Spécial Marche verte

Profession : dentiste ambulant

Depuis quelques années, un nombre croissant de dentistes ambulants d'origine syrienne affluent au Maroc. Ces derniers exercent cette profession de façon illégale mettant en péril la santé des citoyens.

Les praticiens ambulants interviennent sur les patients au mépris des règles d'hygiènes.

12 Mai 2015 À 16:45

L'exercice illégal de la médecine dentaire est un grave problème de santé publique qui existe depuis de nombreuses années au Maroc. «Sanii asnane», «hajjam», arracheur de dents dans les souks hebdomadaires…, ces praticiens exercent des actes dentaires sans aucune formation médicale ou professionnelle, exposant leurs patients à de graves complications. Aujourd’hui, une nouvelle catégorie s’ajoute à cette liste de praticiens illégaux. Il s’agit des «dentistes ambulants».

Généralement d’origine syrienne, ces praticiens, qui sont de plus en plus nombreux dans les différentes villes du Royaume (essentiellement dans les villes frontalières telles que Nador, Tanger et Oujda), ne disposent d’aucune autorisation d’exercice. Une mallette à la main contenant un micromoteur, des daviers et le strict nécessaire pour effectuer des actes dentaires, ils sillonnent à pied les quartiers populaires, les cafés, les souks hebdomadaires et font du porte-à-porte munis parfois de cartes visites. Extractions, soins de caries et prothèses dentaires sont les principales prestations proposées par ces dentistes. Pour les patients, le point fort de ces praticiens est le prix qui reste très bas par rapport aux chirurgiens-dentistes. «Les soins dentaires ne sont pas à la portée de tout le monde. Les tarifs appliqués par les chirurgiens-dentistes sont trop chers. Rien que pour extraire une dent, il faut compter au minimum 200 ou 300 DH. Alors que chez un dentiste ambulant cela revient beaucoup moins cher, 50 DH.

Comme je n’ai pas les moyens pour payer des soins dans un cabinet dentaire, je choisis le moins cher», confie Hamid, 32 ans, mécanicien au quartier Deb Sultan à Casablanca. «Nous sommes allés voir un chirurgien-dentiste pour faire mettre une prothèse dentaire à ma mère, ce dernier nous a demandé 5.500 DH, tandis que le dentiste syrien nous a facturé la même prothèse à 1.800 DH. Ma mère est satisfaite de son travail et nous aussi, d’ailleurs. En plus, avec notre ami syrien, on n’a même pas besoin de se déplacer, il vient à la maison et parfois même tard le soir», poursuit-il.
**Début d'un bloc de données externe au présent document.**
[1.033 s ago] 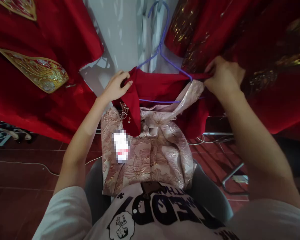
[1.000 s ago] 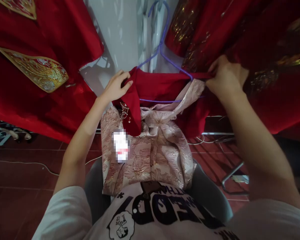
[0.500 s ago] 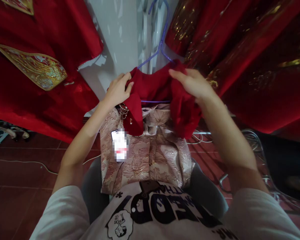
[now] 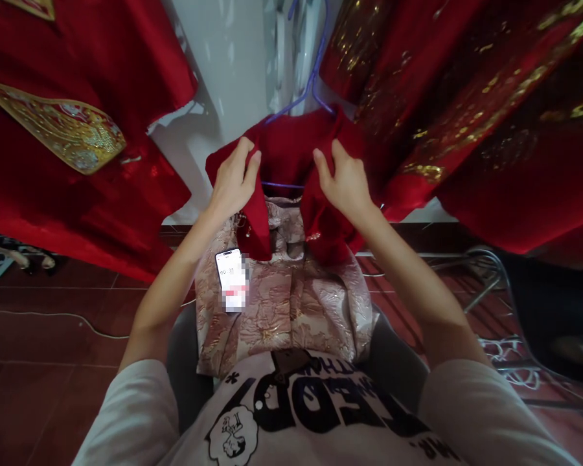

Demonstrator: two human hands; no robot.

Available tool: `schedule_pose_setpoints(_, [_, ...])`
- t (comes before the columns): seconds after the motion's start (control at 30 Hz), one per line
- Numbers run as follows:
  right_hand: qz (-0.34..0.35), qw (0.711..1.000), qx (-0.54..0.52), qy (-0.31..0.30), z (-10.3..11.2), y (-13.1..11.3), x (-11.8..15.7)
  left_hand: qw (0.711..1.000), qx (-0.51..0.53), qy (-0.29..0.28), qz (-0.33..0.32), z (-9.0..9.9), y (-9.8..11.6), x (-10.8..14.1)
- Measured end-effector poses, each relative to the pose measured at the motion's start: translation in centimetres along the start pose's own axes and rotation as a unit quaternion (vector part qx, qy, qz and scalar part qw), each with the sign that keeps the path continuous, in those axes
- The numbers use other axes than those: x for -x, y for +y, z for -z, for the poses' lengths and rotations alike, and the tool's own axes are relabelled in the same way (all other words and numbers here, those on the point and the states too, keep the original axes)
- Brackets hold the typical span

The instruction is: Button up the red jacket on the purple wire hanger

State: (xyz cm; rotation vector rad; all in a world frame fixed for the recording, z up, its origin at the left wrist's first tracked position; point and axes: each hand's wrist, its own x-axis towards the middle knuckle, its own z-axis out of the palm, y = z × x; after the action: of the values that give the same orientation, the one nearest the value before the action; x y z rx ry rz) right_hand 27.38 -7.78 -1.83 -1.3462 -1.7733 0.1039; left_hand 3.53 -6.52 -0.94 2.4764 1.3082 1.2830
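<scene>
A small red garment (image 4: 286, 149) hangs on a purple wire hanger (image 4: 311, 84) in front of me. My left hand (image 4: 236, 178) grips its left front flap, which has a small jewelled ornament. My right hand (image 4: 344, 184) grips the right front flap. Both flaps are pulled toward the middle, close together. Below them a pink and gold brocade garment (image 4: 291, 304) lies across my lap. A phone (image 4: 232, 279) rests on it, screen lit.
Red embroidered robes hang on the left (image 4: 78, 129) and right (image 4: 466, 110). A white wall (image 4: 233, 71) is behind the hanger. Dark red floor tiles (image 4: 53, 336) carry a white cable. A metal chair frame (image 4: 486, 272) stands at the right.
My right hand has come in from the far right, bringing the garment's right flap to the middle. My left hand has stayed on the left flap. The view has shifted slightly.
</scene>
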Motion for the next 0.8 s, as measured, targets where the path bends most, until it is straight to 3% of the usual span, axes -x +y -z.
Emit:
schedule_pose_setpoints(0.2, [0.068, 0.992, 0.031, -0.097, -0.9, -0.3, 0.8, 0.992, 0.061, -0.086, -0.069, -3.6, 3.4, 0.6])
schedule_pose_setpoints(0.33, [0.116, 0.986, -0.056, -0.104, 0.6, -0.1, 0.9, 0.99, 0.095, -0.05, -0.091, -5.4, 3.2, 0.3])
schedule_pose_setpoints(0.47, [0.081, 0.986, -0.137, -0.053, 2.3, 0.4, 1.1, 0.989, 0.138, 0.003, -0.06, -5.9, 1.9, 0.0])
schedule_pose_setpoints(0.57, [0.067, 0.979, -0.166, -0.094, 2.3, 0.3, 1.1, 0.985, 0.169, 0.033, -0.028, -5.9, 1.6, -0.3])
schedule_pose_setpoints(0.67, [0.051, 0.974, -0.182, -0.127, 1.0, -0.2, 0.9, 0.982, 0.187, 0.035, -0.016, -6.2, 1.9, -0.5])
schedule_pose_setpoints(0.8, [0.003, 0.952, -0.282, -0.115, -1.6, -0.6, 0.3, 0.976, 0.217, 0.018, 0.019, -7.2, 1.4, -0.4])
D’après la Fédération nationale des syndicats des médecins dentistes du Maroc, la réalisation des prothèses se fait souvent en collaboration avec d’autres dentistes illégaux marocains «sanii asnane» qui mettent à leurs services les appareils et matériels nécessaires. «Ils opèrent dans les quartiers populaires et ciblent la population à faible revenu. Malheureusement, ces personnes ignorent que leur santé est sérieusement mise en jeu, car ces gens travaillent avec des outils non stérilisés sans le respect du minimum des rigueurs d'asepsie (l'eau de javel diluée dans de l'eau fait office de stérilisation). Ainsi le risque de contamination par des maladies transmissibles par le sang comme le sida et l'hépatite C et B est très élevé», explique Dr Brahmi Siham, vice présidente de la Fédération qui affirme qu’il faut distinguer deux catégories de personnes qui se livrent à ce genre de pratique illégale. «La première est composée de vrais dentistes diplômés dans leur pays, mais n'ayant pas d'autorisation d'exercer, délivrée par le Secrétariat général du gouvernement donc considérés selon la loi comme étant des exerçants illégaux de la médecine dentaire. La seconde catégorie, qui constitue la grande majorité, est composée de charlatans n'ayant ni les compétences ni les qualifications pour exercer», indique Dr Brahimi.

Pour sa part, le «Docteur», Abou Zakaria Souri, un célèbre dentiste ambulant dans la ville de Oujda, assure que ses patients ne risquent rien, car il prend toutes les précautions nécessaires. «Je vis au Maroc avec ma famille depuis 2010. Les conditions de vie ont été difficiles à notre arrivée, mais depuis que j’ai commencé l’exercice de mon métier de dentiste, j’arrive à vivre dignement avec ma famille. Mes patients ne risquent rien, car je prends toutes les précautions en termes d’hygiène. Je pratique des prix qui sont bas par rapport aux chirurgiens-dentistes qui ont des cabinets parce que les personnes issues de milieux défavorisés ne peuvent pas avoir accès aux soins dentaires trop chers. J’arrive de cette façon à bien gagner ma vie», indique le dentiste ambulant avec un dialecte mi-syrien mi-marocain.